Prompt - Print only the lines from the top of the data through the line with "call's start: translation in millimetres", both included, skipping every picture.

Top of Source records

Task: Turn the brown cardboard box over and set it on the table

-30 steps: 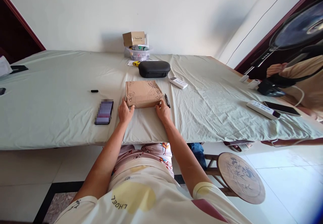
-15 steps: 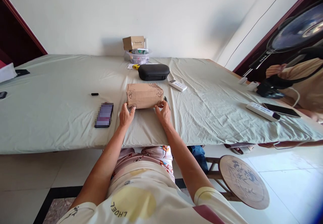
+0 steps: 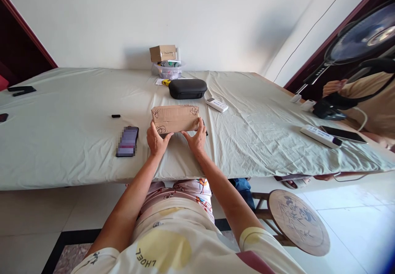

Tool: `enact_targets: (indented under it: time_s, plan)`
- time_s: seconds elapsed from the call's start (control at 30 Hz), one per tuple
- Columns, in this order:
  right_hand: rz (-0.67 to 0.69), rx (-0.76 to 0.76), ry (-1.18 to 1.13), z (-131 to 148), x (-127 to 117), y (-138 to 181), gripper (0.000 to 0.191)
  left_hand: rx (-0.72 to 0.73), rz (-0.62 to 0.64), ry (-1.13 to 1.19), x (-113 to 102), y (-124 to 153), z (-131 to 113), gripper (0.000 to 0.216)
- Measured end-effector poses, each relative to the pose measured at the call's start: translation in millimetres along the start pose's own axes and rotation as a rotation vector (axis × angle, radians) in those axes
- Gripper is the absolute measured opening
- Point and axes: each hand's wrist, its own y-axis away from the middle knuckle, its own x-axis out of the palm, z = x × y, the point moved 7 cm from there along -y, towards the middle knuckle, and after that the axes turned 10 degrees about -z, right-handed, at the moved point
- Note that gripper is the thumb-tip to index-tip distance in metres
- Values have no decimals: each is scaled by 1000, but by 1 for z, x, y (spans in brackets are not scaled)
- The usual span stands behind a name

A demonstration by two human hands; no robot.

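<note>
A brown cardboard box (image 3: 175, 118) with black scribbled drawings near its corners is between my two hands over the cloth. My left hand (image 3: 156, 140) grips its left end, fingers along the side and thumb at the lower front edge. At the opposite end my right hand (image 3: 196, 140) holds it the same way, its thumb also by the lower edge. Partly hidden behind my right fingers is a dark pen-like object (image 3: 206, 133). A phone (image 3: 127, 141) with a blurred screen lies left of my left hand, and a small black cap-like piece (image 3: 115, 116) lies beyond it.
Behind the box are a black zip case (image 3: 188, 89), a white device (image 3: 217, 105) and a plastic tub (image 3: 170, 71) with a carton on top. To the right lie a white power strip (image 3: 321, 136) and a dark phone (image 3: 344, 134), near another person's arm. A stool (image 3: 298, 222) stands below.
The box has tipped and shifted slightly left in my hands. My thumbs have moved from its front corners inward to the lower edge. A white item at the far left has left the view.
</note>
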Motion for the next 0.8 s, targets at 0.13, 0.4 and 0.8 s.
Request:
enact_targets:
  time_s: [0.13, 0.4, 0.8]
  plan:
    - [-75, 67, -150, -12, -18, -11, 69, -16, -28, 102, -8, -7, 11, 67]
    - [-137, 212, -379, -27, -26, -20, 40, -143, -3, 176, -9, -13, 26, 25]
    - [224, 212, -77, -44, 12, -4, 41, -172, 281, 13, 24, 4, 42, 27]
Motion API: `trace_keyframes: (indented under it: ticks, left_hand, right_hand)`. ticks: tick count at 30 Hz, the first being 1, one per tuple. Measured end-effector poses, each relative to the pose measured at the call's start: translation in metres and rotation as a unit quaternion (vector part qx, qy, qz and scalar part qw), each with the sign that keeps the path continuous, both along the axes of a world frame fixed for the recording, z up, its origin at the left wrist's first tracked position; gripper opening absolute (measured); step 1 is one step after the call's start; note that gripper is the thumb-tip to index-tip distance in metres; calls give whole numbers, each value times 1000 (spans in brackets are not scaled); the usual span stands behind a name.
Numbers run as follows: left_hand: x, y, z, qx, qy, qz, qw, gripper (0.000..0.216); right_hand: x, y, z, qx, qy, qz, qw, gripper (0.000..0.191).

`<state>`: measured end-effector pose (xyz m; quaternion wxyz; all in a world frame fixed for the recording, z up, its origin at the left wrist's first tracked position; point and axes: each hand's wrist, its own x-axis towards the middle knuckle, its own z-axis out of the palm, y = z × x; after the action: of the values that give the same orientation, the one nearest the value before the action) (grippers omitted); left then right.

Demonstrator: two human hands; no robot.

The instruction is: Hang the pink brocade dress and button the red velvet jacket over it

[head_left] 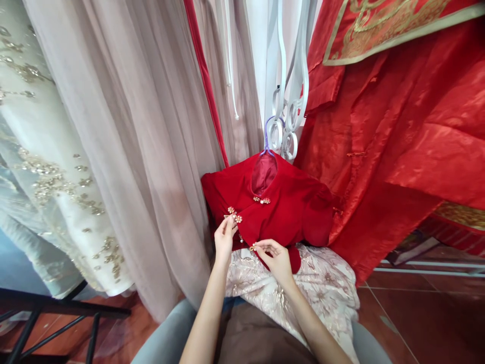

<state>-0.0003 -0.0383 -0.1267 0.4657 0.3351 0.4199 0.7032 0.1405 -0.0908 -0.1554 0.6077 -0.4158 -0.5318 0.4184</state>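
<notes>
Fastening seems underway: left hand pinches floral clasp, right hand gold loop near velvet top's lower edge, calling for alignment.

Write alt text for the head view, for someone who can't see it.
A person's left hand pinches a jewelled flower ornament while the right hand holds a small gold loop on a red top hung on a purple hanger.
</notes>
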Motion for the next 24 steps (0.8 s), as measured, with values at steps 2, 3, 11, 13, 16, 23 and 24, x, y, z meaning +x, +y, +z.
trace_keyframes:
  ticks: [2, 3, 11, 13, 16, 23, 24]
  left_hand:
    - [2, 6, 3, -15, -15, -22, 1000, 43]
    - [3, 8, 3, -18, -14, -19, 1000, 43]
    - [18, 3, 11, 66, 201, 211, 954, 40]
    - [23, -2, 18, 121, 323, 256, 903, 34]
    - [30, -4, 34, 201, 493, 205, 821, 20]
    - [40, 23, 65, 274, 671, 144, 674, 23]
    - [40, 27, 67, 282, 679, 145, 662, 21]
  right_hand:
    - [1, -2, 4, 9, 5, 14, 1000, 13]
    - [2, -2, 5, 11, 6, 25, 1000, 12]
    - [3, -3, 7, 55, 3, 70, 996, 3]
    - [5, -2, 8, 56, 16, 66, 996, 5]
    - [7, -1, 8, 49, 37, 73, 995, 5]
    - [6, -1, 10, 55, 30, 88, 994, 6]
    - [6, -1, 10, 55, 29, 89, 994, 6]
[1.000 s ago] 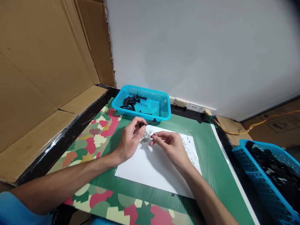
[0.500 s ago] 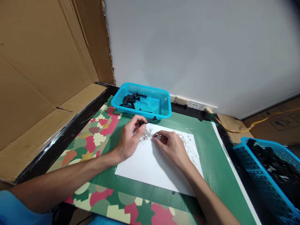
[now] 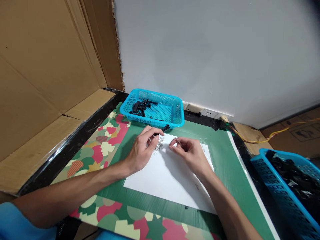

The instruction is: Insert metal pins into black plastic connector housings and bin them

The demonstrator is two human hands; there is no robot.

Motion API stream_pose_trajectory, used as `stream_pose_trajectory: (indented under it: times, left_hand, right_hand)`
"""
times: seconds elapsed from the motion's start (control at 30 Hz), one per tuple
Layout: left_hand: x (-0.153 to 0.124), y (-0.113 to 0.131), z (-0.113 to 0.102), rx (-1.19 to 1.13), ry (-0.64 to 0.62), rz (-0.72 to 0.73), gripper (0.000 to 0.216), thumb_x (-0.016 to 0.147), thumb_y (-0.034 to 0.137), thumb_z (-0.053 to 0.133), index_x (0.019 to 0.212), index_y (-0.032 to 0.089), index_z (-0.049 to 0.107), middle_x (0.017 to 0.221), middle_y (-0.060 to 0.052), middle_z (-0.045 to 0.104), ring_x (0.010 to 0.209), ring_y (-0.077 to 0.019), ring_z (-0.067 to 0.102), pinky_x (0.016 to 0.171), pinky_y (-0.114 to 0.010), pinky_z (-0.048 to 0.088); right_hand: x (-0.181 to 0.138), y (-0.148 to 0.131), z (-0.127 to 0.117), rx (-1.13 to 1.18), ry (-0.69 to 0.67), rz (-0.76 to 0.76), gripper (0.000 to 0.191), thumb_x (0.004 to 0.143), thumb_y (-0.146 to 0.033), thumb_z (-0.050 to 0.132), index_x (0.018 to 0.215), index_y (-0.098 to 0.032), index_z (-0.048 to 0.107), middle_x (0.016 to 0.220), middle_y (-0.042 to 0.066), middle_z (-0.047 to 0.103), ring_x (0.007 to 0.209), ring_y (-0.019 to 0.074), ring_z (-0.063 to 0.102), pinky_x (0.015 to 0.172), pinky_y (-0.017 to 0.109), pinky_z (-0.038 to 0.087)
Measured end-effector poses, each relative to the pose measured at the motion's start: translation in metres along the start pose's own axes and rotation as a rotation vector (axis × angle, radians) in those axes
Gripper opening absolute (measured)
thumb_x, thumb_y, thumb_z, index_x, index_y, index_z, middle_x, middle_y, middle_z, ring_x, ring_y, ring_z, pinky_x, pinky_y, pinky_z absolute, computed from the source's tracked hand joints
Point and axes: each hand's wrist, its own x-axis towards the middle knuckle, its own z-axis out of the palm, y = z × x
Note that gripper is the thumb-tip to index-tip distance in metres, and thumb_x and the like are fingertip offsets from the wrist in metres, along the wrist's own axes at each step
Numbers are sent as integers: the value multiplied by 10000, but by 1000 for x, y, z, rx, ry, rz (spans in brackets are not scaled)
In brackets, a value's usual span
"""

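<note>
My left hand (image 3: 142,148) is closed on a slim black plastic part (image 3: 165,128), whose end sticks out past the fingertips to the right. Below those fingers lies a pile of tiny silver metal pieces (image 3: 159,145) on a white sheet (image 3: 160,181). To the right, over the same sheet, my right hand (image 3: 191,153) pinches a thin metal piece (image 3: 179,142) between thumb and forefinger. Its exact kind is too small to make out. The two hands are apart, and the right one hides part of the sheet.
Behind the hands stands a blue basket (image 3: 176,124) with several black plastic parts (image 3: 141,107). Another blue basket (image 3: 272,181), full of black pieces, is at the right. A green mat (image 3: 225,160) covers the table. Cardboard (image 3: 50,50) walls the left; sockets (image 3: 209,113) line the back.
My right hand has moved slightly right and away from the left hand, the thin metal piece now tilted differently. My left hand has shifted a little right and turned with the black part.
</note>
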Motion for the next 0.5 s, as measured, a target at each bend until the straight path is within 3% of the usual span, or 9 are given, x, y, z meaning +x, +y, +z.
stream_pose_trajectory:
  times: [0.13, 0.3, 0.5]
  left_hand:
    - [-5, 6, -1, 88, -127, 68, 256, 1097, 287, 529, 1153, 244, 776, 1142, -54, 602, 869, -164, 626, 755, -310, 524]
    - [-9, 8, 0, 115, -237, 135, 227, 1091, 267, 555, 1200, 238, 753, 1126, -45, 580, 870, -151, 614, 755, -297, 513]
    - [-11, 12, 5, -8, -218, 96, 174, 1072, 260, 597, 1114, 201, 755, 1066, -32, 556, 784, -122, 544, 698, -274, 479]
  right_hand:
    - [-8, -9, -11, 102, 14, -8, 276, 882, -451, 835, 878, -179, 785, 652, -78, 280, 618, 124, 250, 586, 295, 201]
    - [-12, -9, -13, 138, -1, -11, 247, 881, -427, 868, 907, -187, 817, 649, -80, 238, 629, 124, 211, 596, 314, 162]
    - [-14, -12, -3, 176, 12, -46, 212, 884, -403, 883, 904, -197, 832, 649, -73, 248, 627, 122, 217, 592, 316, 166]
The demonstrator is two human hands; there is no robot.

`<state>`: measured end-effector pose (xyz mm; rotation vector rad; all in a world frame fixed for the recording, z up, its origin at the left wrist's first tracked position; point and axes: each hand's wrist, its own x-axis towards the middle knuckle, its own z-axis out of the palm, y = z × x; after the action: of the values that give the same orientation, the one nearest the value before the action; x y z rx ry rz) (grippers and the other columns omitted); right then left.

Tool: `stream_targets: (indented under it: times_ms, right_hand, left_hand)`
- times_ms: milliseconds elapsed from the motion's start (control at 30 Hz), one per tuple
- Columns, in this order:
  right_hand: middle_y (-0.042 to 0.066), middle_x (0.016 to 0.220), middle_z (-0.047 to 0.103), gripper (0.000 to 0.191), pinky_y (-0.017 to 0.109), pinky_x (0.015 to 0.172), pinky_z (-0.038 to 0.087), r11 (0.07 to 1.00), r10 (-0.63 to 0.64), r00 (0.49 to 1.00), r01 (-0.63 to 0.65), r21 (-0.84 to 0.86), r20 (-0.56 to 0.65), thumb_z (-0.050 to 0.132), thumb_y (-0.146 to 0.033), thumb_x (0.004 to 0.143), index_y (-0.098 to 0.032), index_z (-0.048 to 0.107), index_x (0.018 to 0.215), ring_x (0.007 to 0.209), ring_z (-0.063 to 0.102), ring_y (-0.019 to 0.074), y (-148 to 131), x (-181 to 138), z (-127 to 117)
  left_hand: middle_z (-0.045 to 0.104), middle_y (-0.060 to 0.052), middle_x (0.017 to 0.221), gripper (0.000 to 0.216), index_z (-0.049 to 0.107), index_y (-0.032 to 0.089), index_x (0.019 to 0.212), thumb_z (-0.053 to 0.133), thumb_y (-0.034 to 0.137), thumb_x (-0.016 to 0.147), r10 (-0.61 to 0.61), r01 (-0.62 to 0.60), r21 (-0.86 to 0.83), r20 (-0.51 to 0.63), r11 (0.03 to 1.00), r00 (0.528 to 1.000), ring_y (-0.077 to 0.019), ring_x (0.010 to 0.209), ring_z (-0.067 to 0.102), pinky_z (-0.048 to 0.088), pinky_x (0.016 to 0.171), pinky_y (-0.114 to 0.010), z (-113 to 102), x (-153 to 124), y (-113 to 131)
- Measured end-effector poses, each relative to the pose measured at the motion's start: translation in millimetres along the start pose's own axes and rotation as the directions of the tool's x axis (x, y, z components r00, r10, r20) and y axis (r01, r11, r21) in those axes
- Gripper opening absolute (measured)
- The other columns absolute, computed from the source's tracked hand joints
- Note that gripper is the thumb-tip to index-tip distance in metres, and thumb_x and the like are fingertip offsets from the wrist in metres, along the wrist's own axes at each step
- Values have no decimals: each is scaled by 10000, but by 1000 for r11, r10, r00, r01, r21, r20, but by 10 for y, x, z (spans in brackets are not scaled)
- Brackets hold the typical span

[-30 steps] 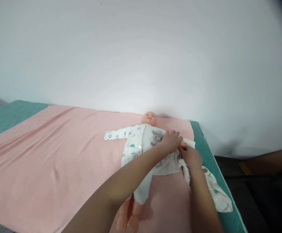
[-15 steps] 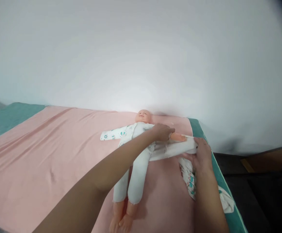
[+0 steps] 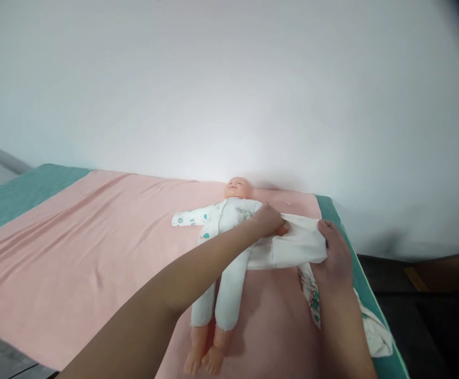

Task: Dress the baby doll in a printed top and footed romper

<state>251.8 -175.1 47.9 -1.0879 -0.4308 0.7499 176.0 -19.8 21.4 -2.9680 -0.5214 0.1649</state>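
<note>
A baby doll [image 3: 233, 295] lies on its back, head toward the wall. Its arm at the left is in a printed sleeve of a white baby shirt [image 3: 192, 217]. My left hand [image 3: 269, 218] reaches across the doll's body, closed round its other forearm; the doll's small hand shows just past my fingers. Spread out to the right is the plain white part of the shirt, stretched flat. My right hand [image 3: 334, 252] grips the outer edge of that part, thumb on top. The fingers beneath the cloth are hidden.
A pink sheet [image 3: 75, 263] covers most of the green bed [image 3: 36, 181], which meets a white wall [image 3: 213, 89]. Beside my right forearm lies a crumpled printed cloth [image 3: 310, 295]. More white cloth [image 3: 377, 334] rests at the bed's right edge. Dark floor lies beyond.
The white shirt part between my hands has spread wider. My left hand now covers more of the doll's forearm and hand. The view has shifted slightly.
</note>
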Motion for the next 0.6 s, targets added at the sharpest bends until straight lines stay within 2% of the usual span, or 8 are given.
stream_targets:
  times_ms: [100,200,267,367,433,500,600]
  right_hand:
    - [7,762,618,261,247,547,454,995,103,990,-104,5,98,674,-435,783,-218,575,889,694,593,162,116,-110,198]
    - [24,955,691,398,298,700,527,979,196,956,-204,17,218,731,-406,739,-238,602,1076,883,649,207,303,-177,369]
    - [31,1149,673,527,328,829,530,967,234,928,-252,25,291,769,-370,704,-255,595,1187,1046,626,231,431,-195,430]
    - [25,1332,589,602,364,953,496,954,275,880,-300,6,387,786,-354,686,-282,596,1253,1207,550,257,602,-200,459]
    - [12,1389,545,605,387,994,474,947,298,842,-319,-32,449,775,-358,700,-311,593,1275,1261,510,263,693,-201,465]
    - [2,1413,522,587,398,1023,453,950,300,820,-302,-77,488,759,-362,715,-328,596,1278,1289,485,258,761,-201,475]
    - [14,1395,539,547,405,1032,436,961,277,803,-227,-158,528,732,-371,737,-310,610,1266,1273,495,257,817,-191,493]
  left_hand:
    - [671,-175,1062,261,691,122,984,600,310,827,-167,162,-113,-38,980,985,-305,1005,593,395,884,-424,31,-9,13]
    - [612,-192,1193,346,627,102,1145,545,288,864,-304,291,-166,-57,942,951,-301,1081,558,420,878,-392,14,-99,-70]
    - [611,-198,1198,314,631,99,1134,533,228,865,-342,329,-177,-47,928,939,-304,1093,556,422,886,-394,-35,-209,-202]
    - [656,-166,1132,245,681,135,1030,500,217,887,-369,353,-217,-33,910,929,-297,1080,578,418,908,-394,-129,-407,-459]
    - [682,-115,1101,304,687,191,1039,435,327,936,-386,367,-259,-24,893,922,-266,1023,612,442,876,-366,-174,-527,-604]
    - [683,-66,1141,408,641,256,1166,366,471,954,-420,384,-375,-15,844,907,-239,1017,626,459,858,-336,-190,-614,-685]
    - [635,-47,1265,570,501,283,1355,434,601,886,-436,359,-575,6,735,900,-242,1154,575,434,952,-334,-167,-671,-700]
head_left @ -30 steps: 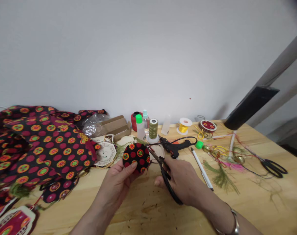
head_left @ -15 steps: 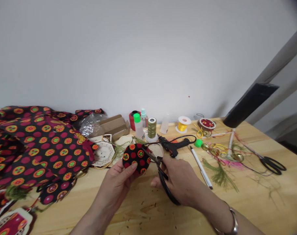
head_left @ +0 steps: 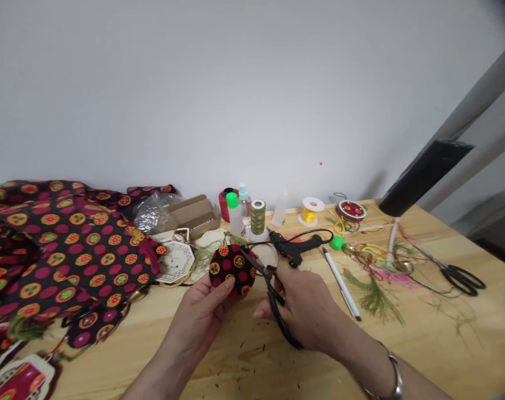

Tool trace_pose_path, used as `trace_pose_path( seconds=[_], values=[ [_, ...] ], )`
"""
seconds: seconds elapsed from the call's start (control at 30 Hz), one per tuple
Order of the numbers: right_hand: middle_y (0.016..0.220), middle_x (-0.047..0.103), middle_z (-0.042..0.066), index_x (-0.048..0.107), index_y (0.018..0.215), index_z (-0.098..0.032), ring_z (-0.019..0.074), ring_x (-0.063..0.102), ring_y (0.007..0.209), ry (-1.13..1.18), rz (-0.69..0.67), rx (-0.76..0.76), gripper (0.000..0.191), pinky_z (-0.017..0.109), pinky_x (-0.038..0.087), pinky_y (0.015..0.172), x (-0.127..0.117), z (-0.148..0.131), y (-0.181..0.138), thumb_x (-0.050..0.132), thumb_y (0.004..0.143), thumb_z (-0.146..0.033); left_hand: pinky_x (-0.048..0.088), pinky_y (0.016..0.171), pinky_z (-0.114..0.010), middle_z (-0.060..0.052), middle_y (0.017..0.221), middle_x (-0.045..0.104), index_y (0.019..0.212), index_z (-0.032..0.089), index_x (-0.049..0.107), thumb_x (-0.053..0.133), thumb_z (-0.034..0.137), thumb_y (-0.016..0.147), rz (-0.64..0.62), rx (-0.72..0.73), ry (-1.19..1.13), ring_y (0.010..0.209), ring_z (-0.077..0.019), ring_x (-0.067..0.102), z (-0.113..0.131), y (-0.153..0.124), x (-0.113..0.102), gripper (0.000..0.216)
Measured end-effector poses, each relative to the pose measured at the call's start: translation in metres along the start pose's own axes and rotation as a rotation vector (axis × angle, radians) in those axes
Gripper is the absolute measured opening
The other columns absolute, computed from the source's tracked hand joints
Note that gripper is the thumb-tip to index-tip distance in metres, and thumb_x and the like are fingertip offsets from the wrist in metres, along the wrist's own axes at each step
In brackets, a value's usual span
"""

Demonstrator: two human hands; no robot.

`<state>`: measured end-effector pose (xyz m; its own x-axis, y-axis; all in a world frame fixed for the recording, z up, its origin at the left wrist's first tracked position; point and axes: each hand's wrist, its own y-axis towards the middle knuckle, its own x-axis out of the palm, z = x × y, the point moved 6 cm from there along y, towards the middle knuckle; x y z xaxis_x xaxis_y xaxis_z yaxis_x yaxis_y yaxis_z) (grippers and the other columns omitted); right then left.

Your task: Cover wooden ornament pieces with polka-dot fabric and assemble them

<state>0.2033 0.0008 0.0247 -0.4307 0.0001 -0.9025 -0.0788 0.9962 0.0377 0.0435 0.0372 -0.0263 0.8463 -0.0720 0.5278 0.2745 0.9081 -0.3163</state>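
Note:
Between the thumb and fingers of my left hand (head_left: pixel 208 308) is a round disc of black fabric (head_left: pixel 231 270) with red dots and orange and green flowers. My right hand (head_left: pixel 304 311) grips black-handled scissors (head_left: pixel 273 280), its fingers partly hidden behind the handles. The scissor blades point up and left and lie at the disc's upper right edge; I cannot tell whether they touch it. Just behind the blades lies a pale round wooden piece (head_left: pixel 265 255). Small dark snippets are scattered on the wooden table (head_left: pixel 252 361) below my hands.
A heap of patterned fabric (head_left: pixel 81 244) fills the left side. Behind my hands stand a green-capped bottle (head_left: pixel 234 216), an olive thread spool (head_left: pixel 258 216) and a black glue gun (head_left: pixel 296 247). To the right lie a white pen (head_left: pixel 341 284), a green tassel (head_left: pixel 375 300) and another pair of scissors (head_left: pixel 463 279).
Both hands hold almost the same pose. The scissor handles have shifted very slightly left, a little nearer to each other, and the disc has barely moved.

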Motion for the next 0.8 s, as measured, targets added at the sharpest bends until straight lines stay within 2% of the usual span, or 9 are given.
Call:
trace_pose_path(
  seconds=[0.53, 0.8],
  values=[
    [0.060, 0.061, 0.001, 0.058, 0.076, -0.019, 0.0141, 0.054, 0.054, 0.038, 0.015, 0.032, 0.057, 0.024, 0.027, 0.049, -0.0009, 0.0010, -0.0010, 0.044, 0.072, -0.074, 0.054, 0.069, -0.021, -0.006, 0.084, 0.074, 0.088, 0.014, 0.070, 0.073, 0.013, 0.069, 0.005, -0.004, -0.004, 0.073, -0.0129, 0.066, 0.0020, -0.0025, -0.0008, 0.019],
    [0.058, 0.060, 0.002, 0.058, 0.068, -0.019, 0.0133, 0.051, 0.051, 0.036, 0.020, 0.034, 0.058, 0.025, 0.025, 0.049, -0.0028, 0.0010, -0.0035, 0.044, 0.071, -0.076, 0.053, 0.069, -0.021, -0.005, 0.084, 0.074, 0.087, 0.015, 0.071, 0.072, 0.014, 0.070, -0.014, 0.008, 0.009, 0.073, -0.0129, 0.066, 0.0055, -0.0029, 0.0019, 0.018]
  ],
)
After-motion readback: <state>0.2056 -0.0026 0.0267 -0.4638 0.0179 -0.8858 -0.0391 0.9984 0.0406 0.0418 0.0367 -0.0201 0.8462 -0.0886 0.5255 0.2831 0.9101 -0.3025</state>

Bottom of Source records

Task response -
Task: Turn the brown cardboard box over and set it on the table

-30 steps: 
-15 steps: 
+0 steps: 

Tool: `enact_targets: (indented under it: time_s, plan)`
- time_s: seconds elapsed from the call's start (control at 30 Hz), one per tuple
- Columns, in this order:
  right_hand: rz (-0.67 to 0.69), rx (-0.76 to 0.76), ry (-1.18 to 1.13), z (-131 to 148), x (-127 to 117), y (-138 to 181), gripper (0.000 to 0.191)
  left_hand: rx (-0.72 to 0.73), rz (-0.62 to 0.64), ry (-1.13 to 1.19), x (-113 to 102), y (-124 to 153), z (-131 to 113), gripper (0.000 to 0.216)
- Measured end-effector poses, each relative to the pose measured at the call's start: translation in millimetres along the start pose's own axes and rotation as a rotation vector (axis × angle, radians) in those axes

There's nothing left to add to the answer.